=== What needs to be done ===
Of the material below, the lines to be retyped are those from the line containing "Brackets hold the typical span" through the line containing "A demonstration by", inclusive; reproduce them exactly.

Start of Data provided

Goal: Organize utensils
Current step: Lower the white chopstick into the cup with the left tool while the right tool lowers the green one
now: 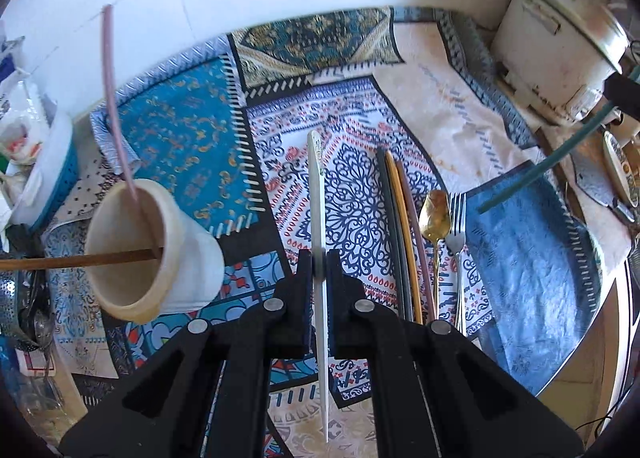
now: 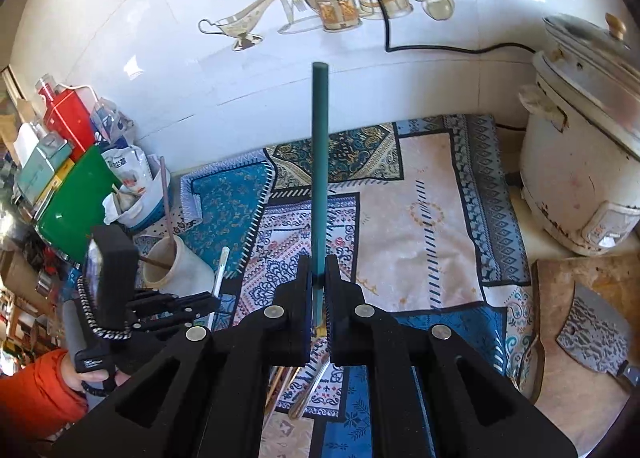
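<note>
My left gripper point(image 1: 319, 262) is shut on a white chopstick point(image 1: 317, 193) and holds it above the patterned cloth point(image 1: 352, 185), right of a cream utensil cup point(image 1: 132, 250). The cup holds a pink chopstick point(image 1: 114, 105) and a brown one point(image 1: 80, 259). Three chopsticks point(image 1: 400, 234), a gold spoon point(image 1: 434, 213) and a fork point(image 1: 456, 217) lie on the cloth to the right. My right gripper point(image 2: 319, 270) is shut on a green chopstick point(image 2: 320, 161), upright above the cloth. The cup point(image 2: 172, 262) and left gripper point(image 2: 196, 304) show at left in the right wrist view.
A white rice cooker point(image 2: 580, 161) stands at the back right. A cleaver point(image 2: 592, 334) lies on a wooden board point(image 2: 560, 370) at the right. A blue basket point(image 1: 52, 173), bags and a green board point(image 2: 76, 201) crowd the left. The tiled wall point(image 2: 240, 69) is behind.
</note>
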Available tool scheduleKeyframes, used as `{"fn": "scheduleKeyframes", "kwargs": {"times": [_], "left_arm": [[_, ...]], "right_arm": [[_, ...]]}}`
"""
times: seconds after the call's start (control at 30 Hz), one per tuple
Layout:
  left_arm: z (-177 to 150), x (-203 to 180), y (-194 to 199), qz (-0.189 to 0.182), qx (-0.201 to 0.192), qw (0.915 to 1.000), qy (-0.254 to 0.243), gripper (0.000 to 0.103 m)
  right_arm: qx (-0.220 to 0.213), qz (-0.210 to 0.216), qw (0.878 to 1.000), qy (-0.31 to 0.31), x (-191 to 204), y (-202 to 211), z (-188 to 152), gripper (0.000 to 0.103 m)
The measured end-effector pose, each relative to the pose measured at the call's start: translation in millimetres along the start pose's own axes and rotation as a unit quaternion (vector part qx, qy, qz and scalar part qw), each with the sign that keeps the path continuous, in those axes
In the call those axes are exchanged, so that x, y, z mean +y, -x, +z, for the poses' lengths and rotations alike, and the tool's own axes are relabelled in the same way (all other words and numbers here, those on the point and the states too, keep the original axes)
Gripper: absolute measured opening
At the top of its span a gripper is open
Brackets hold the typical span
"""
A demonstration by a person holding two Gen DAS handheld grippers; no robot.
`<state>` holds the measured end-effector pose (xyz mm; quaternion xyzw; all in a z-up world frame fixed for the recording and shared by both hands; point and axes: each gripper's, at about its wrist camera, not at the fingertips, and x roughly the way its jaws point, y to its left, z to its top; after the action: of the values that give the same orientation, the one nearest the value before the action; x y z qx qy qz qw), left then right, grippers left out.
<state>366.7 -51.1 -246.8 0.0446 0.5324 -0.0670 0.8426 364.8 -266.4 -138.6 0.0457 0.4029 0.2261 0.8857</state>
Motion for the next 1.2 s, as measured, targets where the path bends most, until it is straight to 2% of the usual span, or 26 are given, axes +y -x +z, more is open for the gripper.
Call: {"fn": "scheduleKeyframes", "kwargs": {"times": [0.37, 0.6, 0.8, 0.93, 1.03, 1.2], "left_arm": [[-1.7, 19.8, 55.8, 0.013, -0.082, 0.9961, 0.028, 0.004], [1.5, 45.8, 96.8, 0.018, -0.140, 0.9878, 0.065, 0.004], [12.2, 82.4, 134.9, 0.029, -0.203, 0.9729, 0.106, 0.004], [21.0, 111.6, 152.3, 0.030, -0.245, 0.9588, 0.141, 0.004], [26.9, 129.1, 157.8, 0.039, -0.268, 0.9495, 0.158, 0.004], [33.2, 156.7, 150.3, 0.042, -0.286, 0.9384, 0.190, 0.004]], "right_arm": [[-0.012, 0.020, 0.999, 0.047, 44.0, -3.6, 19.4, 0.005], [-0.019, 0.037, 0.996, 0.075, 76.9, -8.9, 32.6, 0.005], [-0.023, 0.057, 0.993, 0.101, 109.5, -18.4, 44.9, 0.005], [-0.023, 0.071, 0.991, 0.115, 131.9, -28.7, 53.2, 0.005], [-0.019, 0.080, 0.989, 0.124, 146.4, -38.2, 58.2, 0.005], [-0.004, 0.095, 0.986, 0.139, 170.8, -57.0, 60.7, 0.005]]}}
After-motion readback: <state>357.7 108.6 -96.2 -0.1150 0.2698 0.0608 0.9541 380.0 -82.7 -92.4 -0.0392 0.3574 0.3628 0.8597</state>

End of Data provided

=== Expected answer ===
Brackets hold the typical span
"""
A demonstration by a person holding two Gen DAS handheld grippers; no robot.

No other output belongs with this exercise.